» Your task
How do the lines below between the ones holding "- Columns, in" and "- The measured", inclusive, read? Give them again exactly, with no other lines.

» Dataset excerpt

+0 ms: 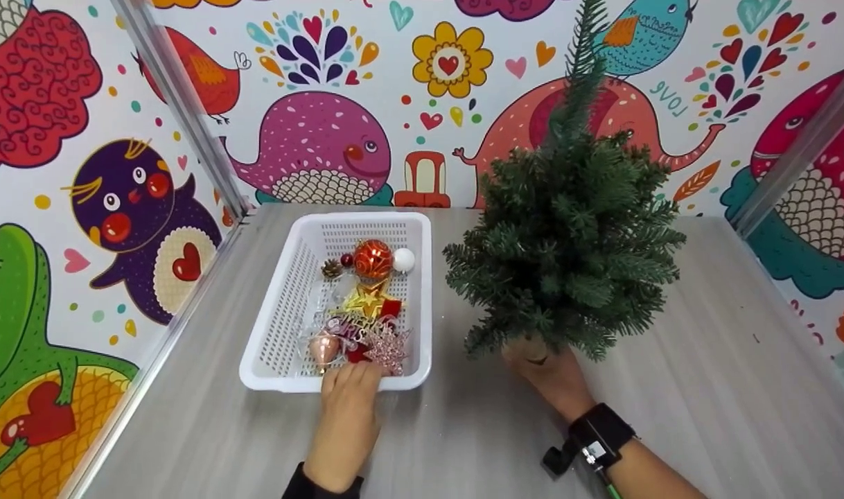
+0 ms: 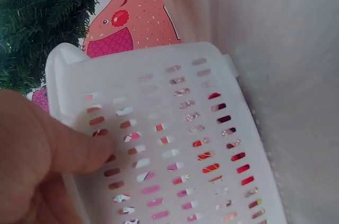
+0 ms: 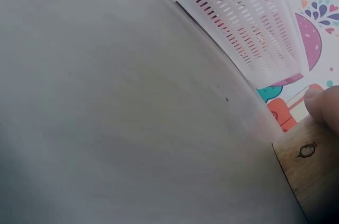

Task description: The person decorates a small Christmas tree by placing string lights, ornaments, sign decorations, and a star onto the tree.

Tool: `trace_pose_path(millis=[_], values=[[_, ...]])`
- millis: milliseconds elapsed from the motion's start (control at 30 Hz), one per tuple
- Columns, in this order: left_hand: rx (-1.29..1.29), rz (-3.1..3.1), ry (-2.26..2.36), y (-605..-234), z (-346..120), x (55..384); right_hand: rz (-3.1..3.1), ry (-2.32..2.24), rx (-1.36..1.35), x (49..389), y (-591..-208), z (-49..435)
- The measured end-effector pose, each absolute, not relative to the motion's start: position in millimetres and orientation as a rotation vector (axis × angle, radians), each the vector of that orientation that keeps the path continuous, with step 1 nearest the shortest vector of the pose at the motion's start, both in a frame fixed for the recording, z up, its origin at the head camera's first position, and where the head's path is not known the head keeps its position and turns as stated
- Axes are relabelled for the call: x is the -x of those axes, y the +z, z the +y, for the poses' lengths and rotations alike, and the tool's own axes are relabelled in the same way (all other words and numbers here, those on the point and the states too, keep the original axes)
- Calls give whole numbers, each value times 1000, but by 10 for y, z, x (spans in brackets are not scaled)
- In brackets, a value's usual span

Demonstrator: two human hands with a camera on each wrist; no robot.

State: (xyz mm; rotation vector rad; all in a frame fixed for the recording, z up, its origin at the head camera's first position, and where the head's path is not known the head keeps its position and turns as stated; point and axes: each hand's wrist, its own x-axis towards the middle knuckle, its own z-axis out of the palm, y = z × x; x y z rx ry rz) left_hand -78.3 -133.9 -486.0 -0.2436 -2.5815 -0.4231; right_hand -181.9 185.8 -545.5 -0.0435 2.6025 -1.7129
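Note:
My left hand point(image 1: 346, 416) grips the near rim of a white plastic basket point(image 1: 273, 381). Its thumb point(image 2: 85, 150) lies along the slotted outer wall in the left wrist view, with the fingers hooked over the edge. Inside the basket are an orange-red bauble point(image 1: 373, 259), a white ball point(image 1: 403, 260), gold stars point(image 1: 368, 301), a pinecone point(image 1: 331, 269), a pink glitter star point(image 1: 387, 348) and a pink ornament point(image 1: 323, 346). On the right, my right hand point(image 1: 557, 384) holds the wooden base point(image 3: 312, 168) of a small green Christmas tree point(image 1: 574, 242); branches hide most of its fingers.
Basket and tree stand side by side on a grey wood-grain table point(image 1: 463, 443). Cartoon-printed panels point(image 1: 450, 125) close off the back and both sides, with metal posts point(image 1: 193, 118) at the corners. A black strap with a camera point(image 1: 599, 436) sits on the right wrist.

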Motion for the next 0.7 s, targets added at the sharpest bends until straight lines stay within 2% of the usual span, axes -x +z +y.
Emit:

» Reply
- Columns, in this order: left_hand: rx (-1.29..1.29), rz (-3.1..3.1), ry (-2.26..2.36), y (-605..-234), z (-346..120), x (55..384); right_hand: rz (-3.1..3.1), ry (-2.32..2.24), rx (-1.36..1.35), x (49..389), y (-591..-208), z (-49..435)
- The measured end-effector pose, each absolute, not relative to the motion's start: position in millimetres and orientation as a rotation vector (axis × angle, radians), each the vector of that orientation that keeps the path continuous, with step 1 nearest the shortest vector of the pose at the motion's start, both in a frame fixed for the recording, z up, its origin at the head camera's first position, and where the head's path is not known the head keeps its position and turns as stated

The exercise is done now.